1. Field of the Invention
The present invention pertains to photoimaging and, in particular, the use of photoresist compositions (positive-working and/or negative-working) for imaging in the production of semiconductor devices. The present invention also pertains to photoresist compositions containing polymer compositions having high UV transparency (particularly at short wavelengths, e.g., 157 nm or 193 nm) which are useful as the film forming resin in a resist composition.
2. Background
In the process for manufacturing semiconductor devices, very fine features are etched onto a substrate, typically a silicon wafer. The features are formed on the substrate by electromagnetic radiation which is impinged, imagewise, on a photoresist composition applied to the silicon waver. Areas of the photoresist composition which are exposed to the electromagnetic radiation change chemically and/or physically to form a latent image which can be processed into an image for semiconductor device fabrication. Positive working photoresist compositions generally are utilized for semiconductor device manufacture.

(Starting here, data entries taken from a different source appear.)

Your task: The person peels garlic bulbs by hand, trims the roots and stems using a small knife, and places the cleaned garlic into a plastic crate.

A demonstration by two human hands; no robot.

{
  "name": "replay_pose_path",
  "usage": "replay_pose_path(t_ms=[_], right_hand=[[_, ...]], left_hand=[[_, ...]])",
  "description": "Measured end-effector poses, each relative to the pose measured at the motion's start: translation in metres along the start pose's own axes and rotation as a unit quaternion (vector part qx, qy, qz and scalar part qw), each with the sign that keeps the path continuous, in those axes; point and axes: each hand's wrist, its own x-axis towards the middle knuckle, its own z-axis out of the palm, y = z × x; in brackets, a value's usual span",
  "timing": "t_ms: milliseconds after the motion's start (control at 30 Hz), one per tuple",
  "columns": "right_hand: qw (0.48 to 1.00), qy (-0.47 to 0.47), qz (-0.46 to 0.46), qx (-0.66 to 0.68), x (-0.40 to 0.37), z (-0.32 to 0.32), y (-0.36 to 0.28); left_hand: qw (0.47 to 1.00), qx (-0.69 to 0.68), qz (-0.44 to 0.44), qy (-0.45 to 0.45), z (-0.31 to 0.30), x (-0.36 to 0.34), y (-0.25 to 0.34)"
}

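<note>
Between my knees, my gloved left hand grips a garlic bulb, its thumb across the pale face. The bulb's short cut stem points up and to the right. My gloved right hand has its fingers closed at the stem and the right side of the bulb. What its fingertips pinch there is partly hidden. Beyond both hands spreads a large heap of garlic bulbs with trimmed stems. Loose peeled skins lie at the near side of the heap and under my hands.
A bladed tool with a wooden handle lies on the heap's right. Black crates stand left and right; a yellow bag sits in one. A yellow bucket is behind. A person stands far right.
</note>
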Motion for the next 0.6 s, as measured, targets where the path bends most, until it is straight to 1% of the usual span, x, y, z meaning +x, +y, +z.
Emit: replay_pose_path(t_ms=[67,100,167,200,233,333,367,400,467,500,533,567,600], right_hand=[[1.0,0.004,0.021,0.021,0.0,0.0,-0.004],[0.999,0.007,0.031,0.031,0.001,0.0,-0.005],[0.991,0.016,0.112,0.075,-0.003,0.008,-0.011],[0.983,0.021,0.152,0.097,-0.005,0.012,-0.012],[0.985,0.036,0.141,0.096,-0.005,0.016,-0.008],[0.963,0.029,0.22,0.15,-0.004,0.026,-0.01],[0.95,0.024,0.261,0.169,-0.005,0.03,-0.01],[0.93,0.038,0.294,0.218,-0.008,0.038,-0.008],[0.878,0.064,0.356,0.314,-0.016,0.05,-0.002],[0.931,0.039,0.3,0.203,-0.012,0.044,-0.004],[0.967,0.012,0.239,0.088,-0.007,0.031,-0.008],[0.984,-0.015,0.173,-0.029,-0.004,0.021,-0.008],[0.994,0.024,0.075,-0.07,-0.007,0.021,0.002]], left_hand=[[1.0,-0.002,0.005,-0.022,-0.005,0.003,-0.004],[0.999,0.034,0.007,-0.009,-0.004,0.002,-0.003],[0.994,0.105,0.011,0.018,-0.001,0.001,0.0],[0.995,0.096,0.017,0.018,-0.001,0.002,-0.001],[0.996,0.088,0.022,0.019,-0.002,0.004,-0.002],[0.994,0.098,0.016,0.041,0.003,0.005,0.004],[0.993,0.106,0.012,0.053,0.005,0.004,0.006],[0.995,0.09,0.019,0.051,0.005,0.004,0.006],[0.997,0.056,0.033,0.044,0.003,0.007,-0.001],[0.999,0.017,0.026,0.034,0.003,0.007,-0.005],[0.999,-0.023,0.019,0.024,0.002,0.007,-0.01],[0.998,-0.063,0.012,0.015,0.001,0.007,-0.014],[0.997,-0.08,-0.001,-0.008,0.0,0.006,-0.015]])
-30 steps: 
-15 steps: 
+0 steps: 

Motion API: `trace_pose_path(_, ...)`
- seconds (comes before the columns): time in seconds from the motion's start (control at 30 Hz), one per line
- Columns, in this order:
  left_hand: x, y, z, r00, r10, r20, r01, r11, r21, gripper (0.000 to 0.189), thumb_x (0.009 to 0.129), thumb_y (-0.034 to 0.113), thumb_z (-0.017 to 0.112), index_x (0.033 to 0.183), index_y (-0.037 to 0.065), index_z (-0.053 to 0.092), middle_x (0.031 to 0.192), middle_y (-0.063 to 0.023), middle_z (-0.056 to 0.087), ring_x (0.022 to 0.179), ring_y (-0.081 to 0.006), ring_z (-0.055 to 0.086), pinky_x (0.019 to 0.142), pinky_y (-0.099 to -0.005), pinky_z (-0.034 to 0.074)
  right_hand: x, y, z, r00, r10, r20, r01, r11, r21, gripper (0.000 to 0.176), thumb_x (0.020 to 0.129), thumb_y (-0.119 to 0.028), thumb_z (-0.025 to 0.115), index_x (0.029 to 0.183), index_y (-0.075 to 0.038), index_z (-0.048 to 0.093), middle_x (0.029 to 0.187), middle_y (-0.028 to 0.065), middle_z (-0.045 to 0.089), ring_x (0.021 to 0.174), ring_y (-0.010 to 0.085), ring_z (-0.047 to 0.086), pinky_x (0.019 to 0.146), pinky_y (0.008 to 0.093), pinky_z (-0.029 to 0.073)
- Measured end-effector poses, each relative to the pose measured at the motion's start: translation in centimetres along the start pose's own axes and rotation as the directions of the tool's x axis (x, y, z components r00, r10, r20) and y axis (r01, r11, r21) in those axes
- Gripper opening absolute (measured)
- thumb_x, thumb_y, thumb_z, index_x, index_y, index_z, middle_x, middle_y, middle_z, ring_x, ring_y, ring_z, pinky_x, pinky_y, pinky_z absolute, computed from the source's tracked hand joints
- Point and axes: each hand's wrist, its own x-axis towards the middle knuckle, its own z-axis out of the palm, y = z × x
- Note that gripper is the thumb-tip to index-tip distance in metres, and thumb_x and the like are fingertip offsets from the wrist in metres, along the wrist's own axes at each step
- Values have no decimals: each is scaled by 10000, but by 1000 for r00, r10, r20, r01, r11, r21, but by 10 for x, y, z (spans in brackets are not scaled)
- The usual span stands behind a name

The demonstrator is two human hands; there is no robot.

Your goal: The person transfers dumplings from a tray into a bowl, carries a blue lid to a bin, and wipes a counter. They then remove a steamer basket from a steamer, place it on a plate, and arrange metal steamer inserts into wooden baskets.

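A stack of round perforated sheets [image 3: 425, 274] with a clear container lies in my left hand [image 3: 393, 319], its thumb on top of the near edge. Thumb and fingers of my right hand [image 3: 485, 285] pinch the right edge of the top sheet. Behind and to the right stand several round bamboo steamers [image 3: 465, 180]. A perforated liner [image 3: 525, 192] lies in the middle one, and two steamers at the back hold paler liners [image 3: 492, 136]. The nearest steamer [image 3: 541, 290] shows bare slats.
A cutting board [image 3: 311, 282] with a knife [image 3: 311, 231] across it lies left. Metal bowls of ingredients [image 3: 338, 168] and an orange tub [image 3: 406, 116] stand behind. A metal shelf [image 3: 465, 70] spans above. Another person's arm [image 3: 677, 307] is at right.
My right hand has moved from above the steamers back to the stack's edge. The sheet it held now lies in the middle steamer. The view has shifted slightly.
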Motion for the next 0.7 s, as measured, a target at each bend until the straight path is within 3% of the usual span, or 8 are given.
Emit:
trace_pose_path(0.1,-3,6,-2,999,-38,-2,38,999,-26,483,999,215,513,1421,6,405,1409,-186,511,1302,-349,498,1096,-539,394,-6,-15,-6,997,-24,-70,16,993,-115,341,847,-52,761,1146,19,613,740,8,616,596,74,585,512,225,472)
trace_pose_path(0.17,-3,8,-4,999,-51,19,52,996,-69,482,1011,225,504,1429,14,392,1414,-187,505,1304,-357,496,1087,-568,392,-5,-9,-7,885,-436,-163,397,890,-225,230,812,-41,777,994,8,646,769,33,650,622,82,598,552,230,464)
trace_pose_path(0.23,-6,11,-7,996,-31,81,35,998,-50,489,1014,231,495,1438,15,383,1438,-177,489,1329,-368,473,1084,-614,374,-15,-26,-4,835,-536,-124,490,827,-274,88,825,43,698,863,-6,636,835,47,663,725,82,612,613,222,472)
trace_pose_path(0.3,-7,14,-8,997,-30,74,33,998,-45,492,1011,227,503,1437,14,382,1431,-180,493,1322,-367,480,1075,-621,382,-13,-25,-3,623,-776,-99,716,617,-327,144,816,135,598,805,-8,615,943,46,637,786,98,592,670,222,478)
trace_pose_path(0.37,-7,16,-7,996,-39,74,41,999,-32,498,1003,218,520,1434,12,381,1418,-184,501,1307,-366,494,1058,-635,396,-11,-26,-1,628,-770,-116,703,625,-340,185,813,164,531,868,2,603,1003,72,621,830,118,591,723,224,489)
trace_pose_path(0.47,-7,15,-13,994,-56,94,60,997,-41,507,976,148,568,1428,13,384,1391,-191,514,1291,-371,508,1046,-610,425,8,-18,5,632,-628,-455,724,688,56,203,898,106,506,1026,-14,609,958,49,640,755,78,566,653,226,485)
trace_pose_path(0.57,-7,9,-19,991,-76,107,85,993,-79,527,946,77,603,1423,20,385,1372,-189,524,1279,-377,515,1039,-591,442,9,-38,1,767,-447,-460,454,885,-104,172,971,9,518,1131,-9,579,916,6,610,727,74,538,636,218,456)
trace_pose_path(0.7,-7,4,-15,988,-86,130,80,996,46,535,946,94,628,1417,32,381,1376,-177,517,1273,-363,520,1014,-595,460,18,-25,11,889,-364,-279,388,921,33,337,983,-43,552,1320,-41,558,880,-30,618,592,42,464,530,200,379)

The photoresist composition is applied to the silicon wafer by spin coating. The silicon wafer may have various different material layers applied to it in other processing steps. In addition, in a particular photolithographic processing step, the silicon wafer may have a hard mask layer, typically of silicon dioxide or silicon nitride, applied below the photoresist composition layer. In addition, an antireflective layer (ARC) may be applied below the photoresist composition layer, by a coating process (and is then typically referred to as a bottom anti-reflective (BARC)) or on top of the photoresist composition layer (and typically called a top anti reflective layer (TARC)). Typically the thickness of the resist layer is sufficient to resist the dry chemical etch processes used in transferring a pattern to the silicon wafer.
Various polymer products for photoresist compositions have been described in Introduction to Microlithography, Second Edition by L. F. Thompson, C. G. Willson, and M. J. Bowden, American Chemical Society, Washington, D.C., 1994.
The photoresist composition generally comprises a film forming polymer which may be photoactive and a photosensitive composition that contains one or more photoactive components. As described in the Thompson et al. publication, upon exposure to electromagnetic radiation (e.g., UV light), the photoactive component acts to change the Theological state, solubility, surface characteristics, refractive index, color, electromagnetic characteristics or other such physical or chemical characteristics of the photoresist composition.
The use of ultraviolet light of lower wavelength corresponds to higher resolution (lower resolution limit). Lithography in the UV at 365 nm (I-line) is a currently established image-forming process for making semiconductor devices. The features formed by this process have a resolution limit of about 0.35-0.30 micron. Known photoresist compositions for lithography using a 365 nm wavelength are made from novolak polymers and diazonaphthoquinones as dissolution inhibitors. Lithography in the deep UV at 248 nm has been found to have a resolution limit of approximately 0.35-0.13 micron. The known photoresist compositions for this process are made from p-hydroxystyrene polymers. Lithographic processes using electromagnetic radiation at even shorter wavelengths are looked to for forming very fine features because the use of lower wavelengths correspond to higher resolution; that is, in deep (wavelength less than 300 nm), vacuum (wavelength less than 200 nm) or even the extreme (wavelength less than 30 nm) ultraviolet. However, at wavelengths of 193 nm or shorter, the photoresist compositions known for use at 365 nm and 248 nm have been found to lack sufficient transparency.
A key difficulty encountered in developing polymers for use in photoresist compositions that are imaged at lower wavelengths, e.g., 157 nm, is the lack of transparency at these low wavelengths. The transparency requirements for photoresist compositions are usually on the order of allowing less than about 20 to about 40% of incident light to penetrate the fill thickness of the resist layer to produce an image with well-defined, vertical, side walls which are important in achieving high resolution and minimizing defects. Polymers which lack transparency absorb too much light and thereby produce an unacceptable image with low resolution and too many defects.
Because photolithography at the shorter wavelengths would provide the very fine features having lower resolution limits; that is, a resolution limit of approximately 0.18-0.12 micron at 193 nm, approximately 0.07 micron at 157 nm photoresist compositions that will be sufficiently transparent at these short wavelenths are needed.
There is a need for suitable photoresist compositions for use at 193 nm and lower, particularly at 157 nm, that have not only high transparency at these short wavelengths but also other key properties including good plasma etch resistance, good developability, and good adhesive properties.